LE PARI DE PASCAL
PASCAL OBISPO OBISPO (MERCURY) ☆☆☆☆
Obispo, un mot synonyme de ringardise absolue ? Opiniâtre, Pascal tente un grand retour – et signe au passage le nanar musical le plus abracadabrant de l’année.
Obispo ? Un nom à jamais scotché à la fin des années 90. Entre ses tubes « Lucie » et « Tombé pour elle (l’île aux oiseaux) », son album Superflu qui dépassait allègrement le million d’exemplaires vendus et ses collaborations avec Pagny, Zazie, Johnny, tout souriait alors au dégarni pas encore rasé de frais. Après sa chute de cheveux, c’est le succès qui tomba peu à peu, jusqu’au bide de l’album concept Welcome to the Magic World of Captain Samouraï Flower en 2009 – était-il raisonnable de se prendre pour Bowie ? Depuis, le chauve s’est un peu refait la cerise avec Le grand amour (2013), mais sans non plus péter le plafond. Son nouvel album, Obispo, est vendu comme celui de son comeback. En promo, l’eunuque jovial semble plus épanoui que jamais. Reste à voir ce qu’il nous cache dans son harem.

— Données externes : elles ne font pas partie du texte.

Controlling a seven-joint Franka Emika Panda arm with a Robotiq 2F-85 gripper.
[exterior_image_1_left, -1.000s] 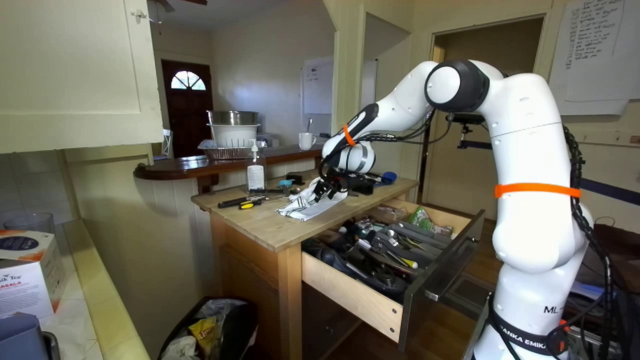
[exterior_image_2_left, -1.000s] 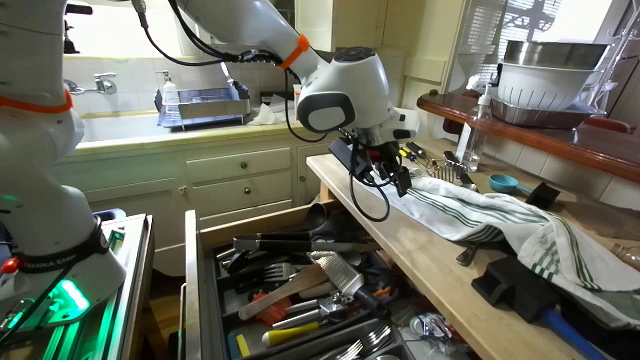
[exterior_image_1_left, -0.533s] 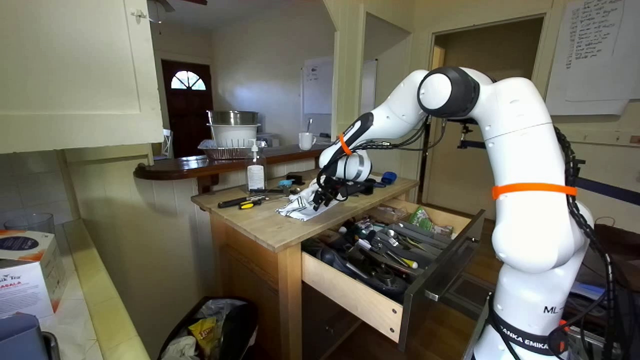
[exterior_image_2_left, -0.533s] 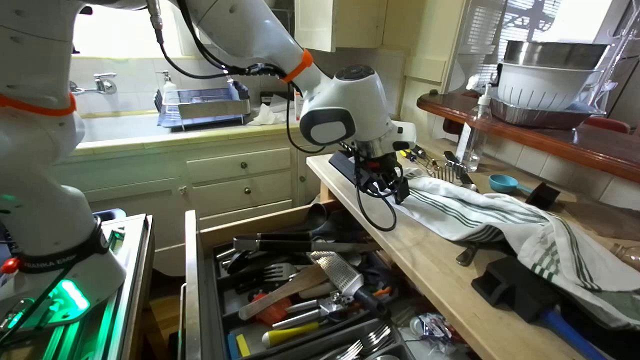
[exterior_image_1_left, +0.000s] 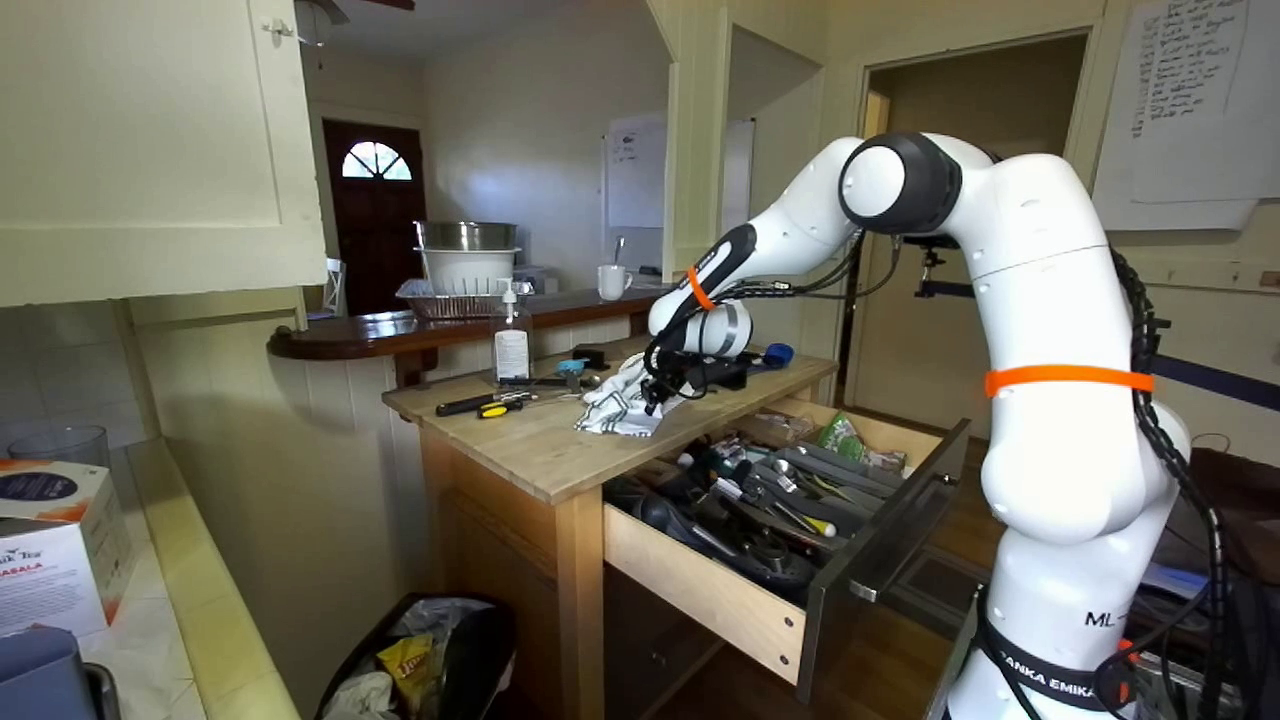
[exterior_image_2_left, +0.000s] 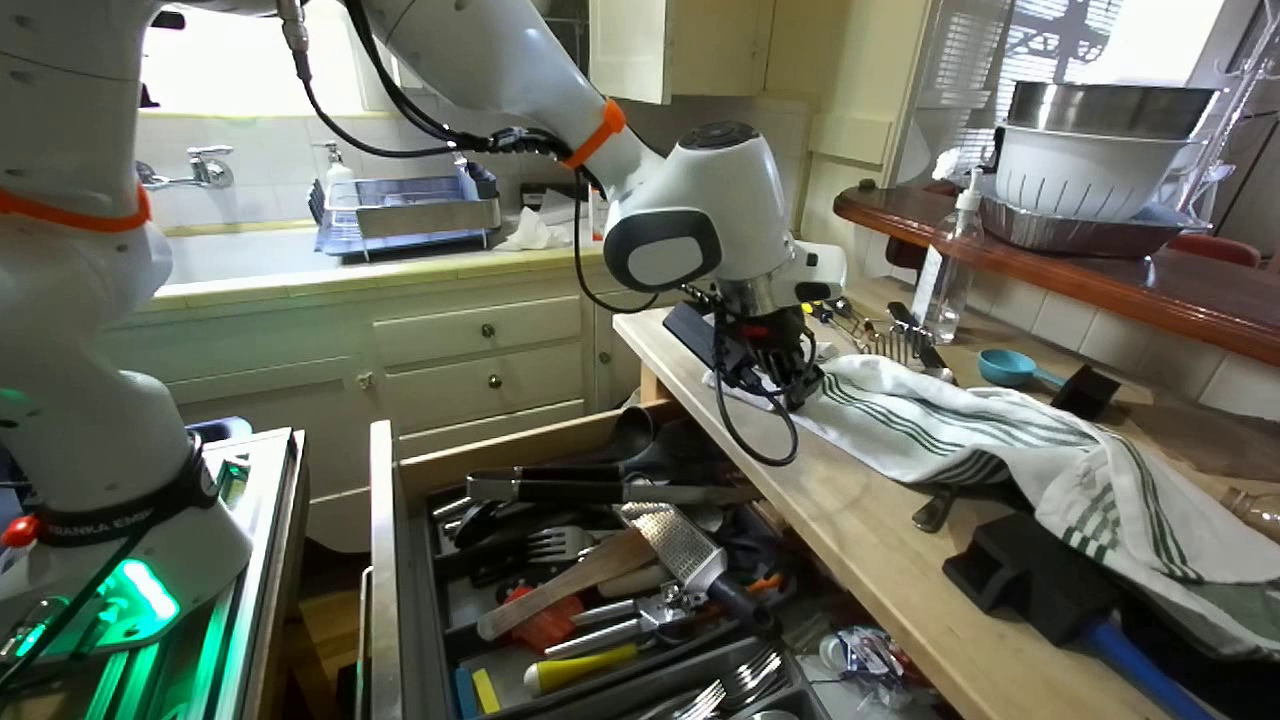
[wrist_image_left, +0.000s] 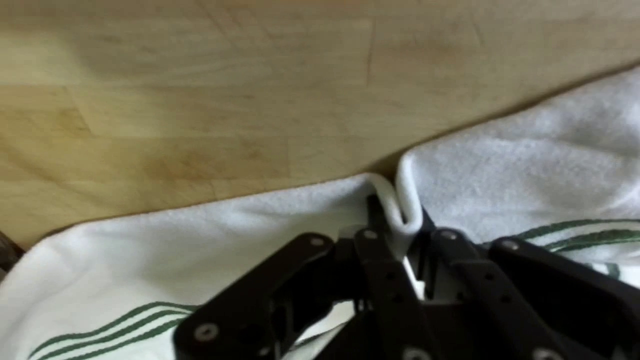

Ça commence en fanfare par « Et bleu… », déclaration d’amour passionnée aux femmes qui ont fait l’histoire de France – Marie-Antoinette, Joséphine de Beauharnais, Brigitte Lahaie, Sophie Marceau… Jules Michelet lèverait un sourcil devant ce bric-à-brac sans queue ni tête. Phil Spector avalerait ses perruques face aux choix de production, tous plus aberrants les uns que les autres. Les pauvres n’ont encore rien vu : dès le quatrième titre, Pascal se pique de parler politique. Extrait des paroles : « Chante à tue-tête à la face des puissants, n’aie pas peur de les rendre sourds ils le sont depuis longtemps, depuis toujours. » Aux armes, citoyens ! A ce moment-là, on a compris qu’on est confronté à un grand album malade. Si son idole Polnareff montrait son cul, Pascal dévoile son coeur. Ce n’est pas un spectacle plus décent. Au long des dix-huit titres que dure le disque, rien ne sera épargné à l’auditeur : rimes neuneus assénées à gorge déployée, envolées lyriques et solos de saxo, duo dégoulinant avec Calogero, hommages embarrassants à Amy Winehouse, Lennon et McCartney, Voulzy et Souchon, refrains pour campings, guitares à goût de merguez, arrangements qui semblent signés par un JeanJacques Goldman sous Captagon… Y avait-il un ingénieur du son dans l’avion ? Comme influences, Pascal cite The Cure et Joy Division. Ce n’est pas évident à l’écoute. Ian Curtis aurait-il osé intituler des chansons « Allons en fan » ou « La société de consolation » ? Il s’était pendu pour moins que ça. Si Benjamin Biolay vient sans doute pour cachetonner pépère, on se demande ce que foutent Christophe et Adjani dans cette galère (voilà qu’on fait des rimes à la Obispo !). Tout cela est parfaitement épouvantable mais, il faut bien l’avouer, assez fascinant. Au moins, on est surpris, on n’y croit pas, on se fend la poire – comme avec les films de BHL. Mieux vaut un bon gros nanar popu que les petits chichis snobs de Chris ou Jeanne Added. Ce n’est quand même pas rassurant sur la santé mentale des gens du showbiz. Un titre de l’album s’appelle « Toxicomanes ». Mauvais goût, grosse tête, névroses et bons sentiments en roue libre, Pascal souffre en effet de sévères addictions.